Action item:
Scan the data below and copy each line where "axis" occurs.

Supplied material:
--- START ---

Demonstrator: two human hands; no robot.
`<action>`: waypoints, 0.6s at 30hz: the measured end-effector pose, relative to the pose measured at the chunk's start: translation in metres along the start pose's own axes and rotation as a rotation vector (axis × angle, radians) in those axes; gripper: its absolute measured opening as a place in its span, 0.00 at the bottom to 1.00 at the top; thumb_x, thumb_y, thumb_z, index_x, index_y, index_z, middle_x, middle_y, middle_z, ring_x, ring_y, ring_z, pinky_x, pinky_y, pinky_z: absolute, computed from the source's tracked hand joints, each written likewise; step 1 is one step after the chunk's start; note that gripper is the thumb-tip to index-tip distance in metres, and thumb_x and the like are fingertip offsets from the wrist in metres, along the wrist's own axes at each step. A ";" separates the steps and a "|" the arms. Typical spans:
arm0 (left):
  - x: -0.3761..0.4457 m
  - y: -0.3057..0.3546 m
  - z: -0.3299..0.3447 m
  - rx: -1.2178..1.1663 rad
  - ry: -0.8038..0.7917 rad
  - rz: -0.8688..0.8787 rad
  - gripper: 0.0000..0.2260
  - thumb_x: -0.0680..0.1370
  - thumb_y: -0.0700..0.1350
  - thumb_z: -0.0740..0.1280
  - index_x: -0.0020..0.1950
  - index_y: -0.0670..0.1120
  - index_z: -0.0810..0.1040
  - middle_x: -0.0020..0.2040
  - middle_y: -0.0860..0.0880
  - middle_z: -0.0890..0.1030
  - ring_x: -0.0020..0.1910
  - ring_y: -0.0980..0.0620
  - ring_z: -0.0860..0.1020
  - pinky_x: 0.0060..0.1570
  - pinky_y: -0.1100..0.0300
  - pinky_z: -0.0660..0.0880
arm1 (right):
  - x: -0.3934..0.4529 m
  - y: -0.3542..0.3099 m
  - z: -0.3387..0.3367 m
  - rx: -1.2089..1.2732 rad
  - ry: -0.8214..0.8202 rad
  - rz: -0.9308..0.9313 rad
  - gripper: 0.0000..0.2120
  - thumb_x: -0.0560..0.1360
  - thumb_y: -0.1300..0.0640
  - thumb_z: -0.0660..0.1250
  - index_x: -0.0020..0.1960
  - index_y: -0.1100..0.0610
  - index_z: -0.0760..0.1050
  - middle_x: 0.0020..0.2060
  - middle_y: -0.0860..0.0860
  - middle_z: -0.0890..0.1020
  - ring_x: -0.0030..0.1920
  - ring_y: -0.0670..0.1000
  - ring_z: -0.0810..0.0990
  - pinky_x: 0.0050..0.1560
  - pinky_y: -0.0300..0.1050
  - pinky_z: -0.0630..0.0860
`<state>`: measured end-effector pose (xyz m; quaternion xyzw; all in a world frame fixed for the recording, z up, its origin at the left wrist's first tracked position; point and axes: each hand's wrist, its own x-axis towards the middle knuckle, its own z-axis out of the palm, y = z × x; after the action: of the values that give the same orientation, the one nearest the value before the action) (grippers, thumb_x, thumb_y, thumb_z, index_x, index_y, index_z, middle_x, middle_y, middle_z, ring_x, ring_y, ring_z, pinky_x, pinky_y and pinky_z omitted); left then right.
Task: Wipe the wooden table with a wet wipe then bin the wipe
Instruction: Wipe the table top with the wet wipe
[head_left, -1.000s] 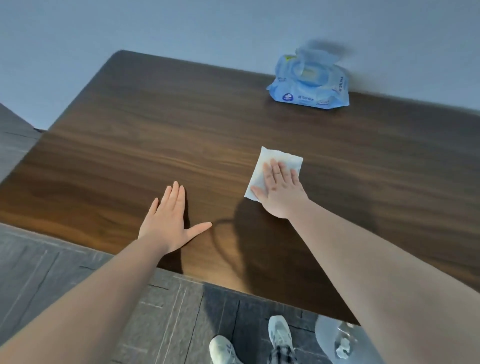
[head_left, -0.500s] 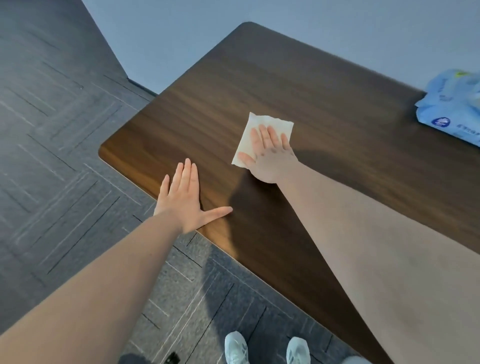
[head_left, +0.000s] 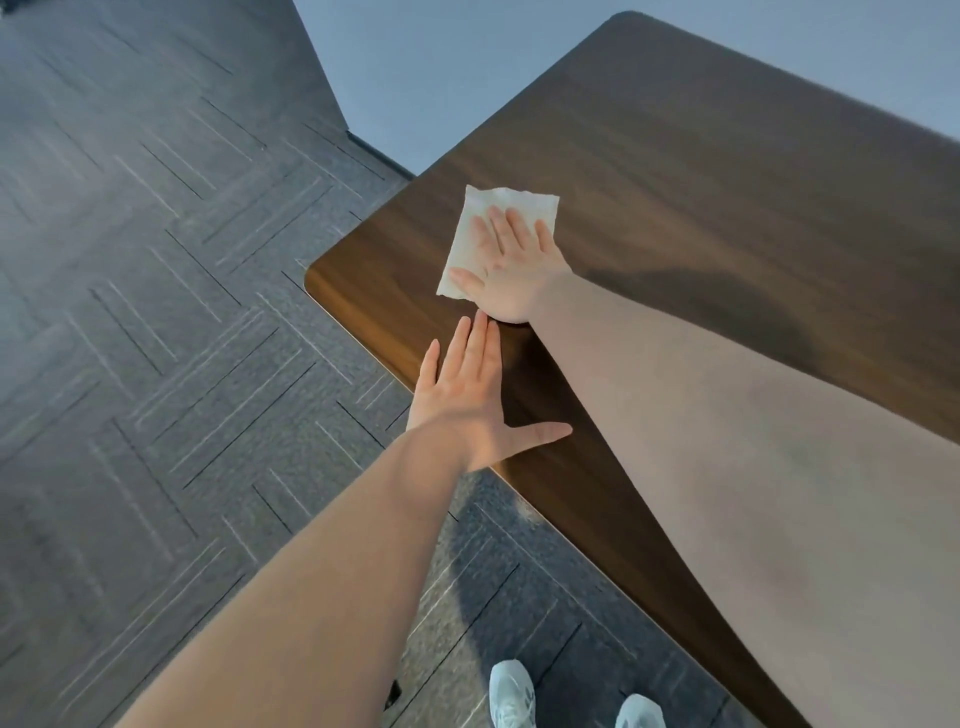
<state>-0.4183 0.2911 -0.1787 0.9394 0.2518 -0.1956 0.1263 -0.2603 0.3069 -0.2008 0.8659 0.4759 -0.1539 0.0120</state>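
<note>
A white wet wipe (head_left: 475, 228) lies flat on the dark wooden table (head_left: 727, 182), close to its near-left rounded corner. My right hand (head_left: 511, 270) presses down on the wipe with fingers spread flat, covering its lower right part. My left hand (head_left: 467, 400) rests palm-down on the table's front edge just below the right hand, fingers together, thumb out, holding nothing. No bin is in view.
Grey patterned carpet floor (head_left: 156, 312) fills the left side and the space below the table's front edge. A pale blue-grey wall (head_left: 441, 78) runs behind the table. My two light shoes (head_left: 511, 696) stand near the table's edge at the bottom.
My right hand has slid the wipe leftward across the table toward its left corner. The view has swung left, so the blue wipe pack has left the frame. My left hand stays on the edge.
</note>
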 end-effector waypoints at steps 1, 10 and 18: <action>-0.001 0.000 0.000 0.003 0.005 0.001 0.55 0.60 0.79 0.47 0.76 0.47 0.33 0.78 0.50 0.35 0.76 0.49 0.35 0.74 0.47 0.37 | 0.000 0.000 0.001 0.000 0.000 -0.003 0.34 0.79 0.36 0.41 0.77 0.53 0.36 0.78 0.53 0.40 0.77 0.56 0.38 0.75 0.57 0.38; 0.001 -0.006 0.005 -0.007 0.048 0.035 0.58 0.58 0.81 0.46 0.75 0.45 0.32 0.78 0.49 0.35 0.76 0.50 0.36 0.72 0.48 0.36 | -0.032 0.010 0.005 0.065 -0.023 0.021 0.33 0.79 0.37 0.40 0.77 0.53 0.37 0.78 0.51 0.40 0.77 0.53 0.38 0.76 0.55 0.38; -0.004 0.001 0.003 0.151 0.022 0.030 0.56 0.62 0.80 0.44 0.77 0.42 0.38 0.78 0.45 0.39 0.77 0.48 0.40 0.75 0.48 0.44 | -0.133 0.074 0.023 0.147 -0.018 0.244 0.33 0.79 0.37 0.41 0.77 0.53 0.37 0.78 0.49 0.40 0.77 0.51 0.38 0.76 0.53 0.38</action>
<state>-0.4216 0.2879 -0.1798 0.9519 0.2238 -0.2020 0.0551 -0.2715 0.1537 -0.1953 0.9143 0.3545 -0.1937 -0.0285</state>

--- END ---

Solution for this problem:
`<action>`: waypoints, 0.6s at 30hz: the measured end-effector pose, relative to the pose measured at the chunk's start: translation in metres along the start pose's own axes and rotation as a rotation vector (axis × angle, radians) in those axes; gripper: its absolute measured opening as a place in its span, 0.00 at the bottom to 1.00 at the top; thumb_x, thumb_y, thumb_z, index_x, index_y, index_z, middle_x, middle_y, middle_z, ring_x, ring_y, ring_z, pinky_x, pinky_y, pinky_z: absolute, computed from the source's tracked hand joints, each written likewise; step 1 is one step after the chunk's start; note that gripper is the thumb-tip to index-tip distance in metres, and thumb_x and the like are fingertip offsets from the wrist in metres, along the wrist's own axes at each step. A ";" separates the steps and a "|" the arms. Typical spans:
`<state>`: measured end-effector pose (xyz m; quaternion xyzw; all in a world frame fixed for the recording, z up, its origin at the left wrist's first tracked position; point and axes: each hand's wrist, its own x-axis towards the middle knuckle, its own z-axis out of the palm, y = z × x; after the action: of the values that give the same orientation, the one nearest the value before the action) (grippers, thumb_x, thumb_y, thumb_z, index_x, index_y, index_z, middle_x, middle_y, middle_z, ring_x, ring_y, ring_z, pinky_x, pinky_y and pinky_z omitted); left then right.

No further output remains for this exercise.